++++ RAW DATA ++++
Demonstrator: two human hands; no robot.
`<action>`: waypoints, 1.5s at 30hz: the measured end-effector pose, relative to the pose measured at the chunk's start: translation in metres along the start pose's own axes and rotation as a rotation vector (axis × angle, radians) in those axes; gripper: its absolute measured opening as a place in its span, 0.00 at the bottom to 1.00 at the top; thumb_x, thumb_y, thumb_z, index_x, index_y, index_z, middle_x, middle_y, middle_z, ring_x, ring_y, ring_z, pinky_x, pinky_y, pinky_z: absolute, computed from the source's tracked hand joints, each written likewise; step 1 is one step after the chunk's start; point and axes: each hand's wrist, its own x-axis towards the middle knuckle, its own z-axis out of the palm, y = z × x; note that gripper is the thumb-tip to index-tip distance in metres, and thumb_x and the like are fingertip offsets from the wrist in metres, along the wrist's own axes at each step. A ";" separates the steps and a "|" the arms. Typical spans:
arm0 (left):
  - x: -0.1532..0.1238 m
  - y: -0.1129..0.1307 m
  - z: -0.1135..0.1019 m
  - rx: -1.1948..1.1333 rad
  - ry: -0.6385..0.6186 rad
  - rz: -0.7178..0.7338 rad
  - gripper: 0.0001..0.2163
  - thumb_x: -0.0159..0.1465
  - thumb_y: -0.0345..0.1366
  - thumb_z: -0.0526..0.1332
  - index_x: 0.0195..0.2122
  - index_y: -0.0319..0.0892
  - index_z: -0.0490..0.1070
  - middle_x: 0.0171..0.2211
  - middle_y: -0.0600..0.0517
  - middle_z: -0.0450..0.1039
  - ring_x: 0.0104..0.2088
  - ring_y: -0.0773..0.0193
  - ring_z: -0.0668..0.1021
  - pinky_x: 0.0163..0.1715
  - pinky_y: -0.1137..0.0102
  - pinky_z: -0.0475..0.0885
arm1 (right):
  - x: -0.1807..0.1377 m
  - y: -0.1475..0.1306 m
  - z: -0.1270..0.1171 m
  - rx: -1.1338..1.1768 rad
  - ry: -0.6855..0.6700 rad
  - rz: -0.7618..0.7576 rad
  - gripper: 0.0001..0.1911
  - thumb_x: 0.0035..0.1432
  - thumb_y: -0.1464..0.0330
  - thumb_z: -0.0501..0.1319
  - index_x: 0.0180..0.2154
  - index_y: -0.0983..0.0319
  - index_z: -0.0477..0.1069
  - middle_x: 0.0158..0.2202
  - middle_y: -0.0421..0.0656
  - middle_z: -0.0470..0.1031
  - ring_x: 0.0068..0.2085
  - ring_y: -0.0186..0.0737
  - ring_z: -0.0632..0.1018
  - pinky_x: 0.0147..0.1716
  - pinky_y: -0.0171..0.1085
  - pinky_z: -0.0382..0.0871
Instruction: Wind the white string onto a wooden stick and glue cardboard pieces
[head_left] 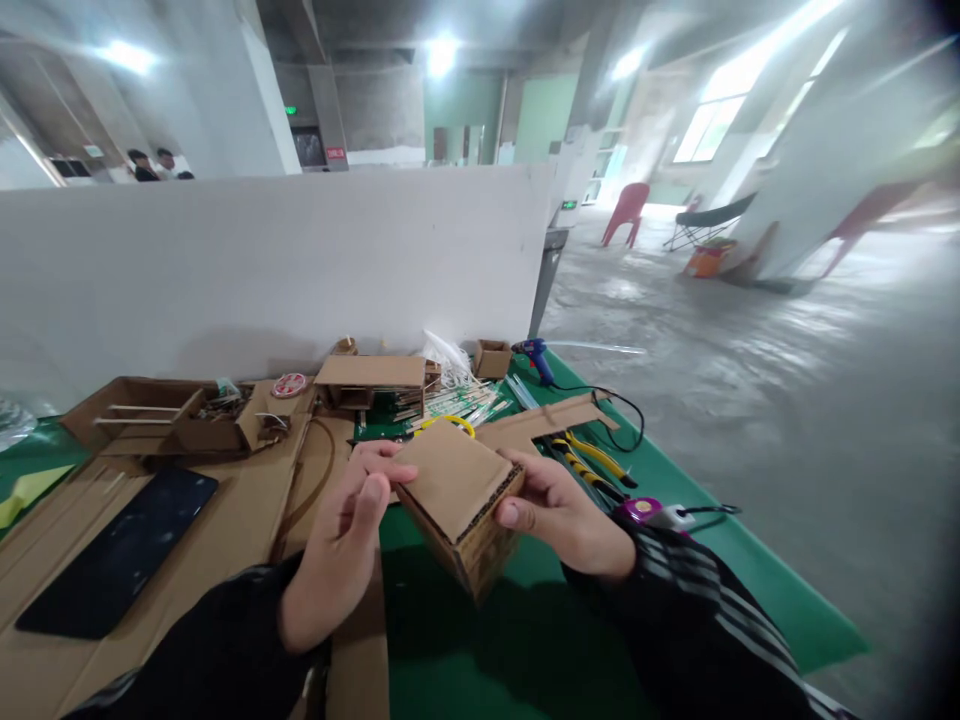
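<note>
A small corrugated cardboard box (pixel 459 505) hangs above the green table, gripped from both sides. My left hand (pixel 341 540) closes on its left edge, thumb and fingers pinching the top panel. On the right side my right hand (pixel 559 510) holds it too, with the thumb pressed against the front corner. Both sleeves are dark; the right one has white stripes.
On the green table (pixel 540 640) lie flat cardboard sheets (pixel 240 520), a black tablet (pixel 120 560), open cardboard boxes (pixel 180 415), a bundle of sticks (pixel 457 400), a blue glue gun (pixel 536 358) with cable, yellow-black pliers (pixel 592 465) and a pink-white tool (pixel 652 513). A white partition (pixel 262 260) stands behind.
</note>
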 end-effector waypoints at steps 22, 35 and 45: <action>0.037 0.015 0.016 -0.054 -0.426 -0.070 0.13 0.61 0.36 0.60 0.47 0.49 0.74 0.50 0.49 0.73 0.50 0.52 0.74 0.52 0.61 0.68 | -0.002 0.005 -0.018 0.121 -0.100 0.031 0.15 0.55 0.66 0.67 0.42 0.67 0.71 0.36 0.42 0.74 0.37 0.33 0.74 0.40 0.32 0.68; 0.032 0.014 0.020 -0.012 -0.400 -0.056 0.11 0.61 0.38 0.62 0.46 0.50 0.74 0.47 0.51 0.74 0.47 0.56 0.76 0.47 0.66 0.70 | -0.003 0.000 -0.015 0.090 -0.106 0.003 0.11 0.54 0.66 0.67 0.34 0.66 0.70 0.32 0.38 0.69 0.33 0.30 0.70 0.35 0.28 0.66; 0.027 0.014 0.014 -0.036 -0.373 0.015 0.10 0.61 0.37 0.62 0.44 0.48 0.74 0.46 0.49 0.76 0.46 0.55 0.76 0.48 0.64 0.70 | -0.002 -0.002 -0.008 0.061 -0.114 0.031 0.10 0.55 0.67 0.67 0.34 0.66 0.69 0.30 0.38 0.68 0.32 0.30 0.70 0.35 0.28 0.67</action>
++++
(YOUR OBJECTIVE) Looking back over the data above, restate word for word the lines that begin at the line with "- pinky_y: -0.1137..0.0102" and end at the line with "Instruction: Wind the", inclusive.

(EXERCISE ANSWER)
  - pinky_y: -0.1137..0.0102
  - pinky_z: -0.0475..0.0885
arm1 (right):
  - x: -0.1807..0.1377 m
  - y: -0.1475..0.1306 m
  - z: -0.1270..0.1171 m
  - rx: -1.1338..1.1768 rad
  - ry: -0.6855..0.6700 rad
  - rz: -0.7618..0.7576 rad
  - gripper: 0.0001..0.1911
  - thumb_x: 0.0035..0.1432
  - thumb_y: -0.1464..0.0330
  - thumb_z: -0.0501..0.1319
  - index_x: 0.0180..0.2154
  - index_y: -0.0983..0.0319
  - index_z: -0.0477..0.1069
  - middle_x: 0.0158..0.2202
  - middle_y: -0.0421..0.0656
  - middle_z: -0.0470..0.1031
  - ring_x: 0.0068..0.2085
  - ring_y: -0.0186..0.0737
  - ring_z: -0.0632..0.1018
  - pinky_x: 0.0147..0.1716
  - pinky_y: -0.0171..0.1085
  - pinky_z: -0.0382..0.0871
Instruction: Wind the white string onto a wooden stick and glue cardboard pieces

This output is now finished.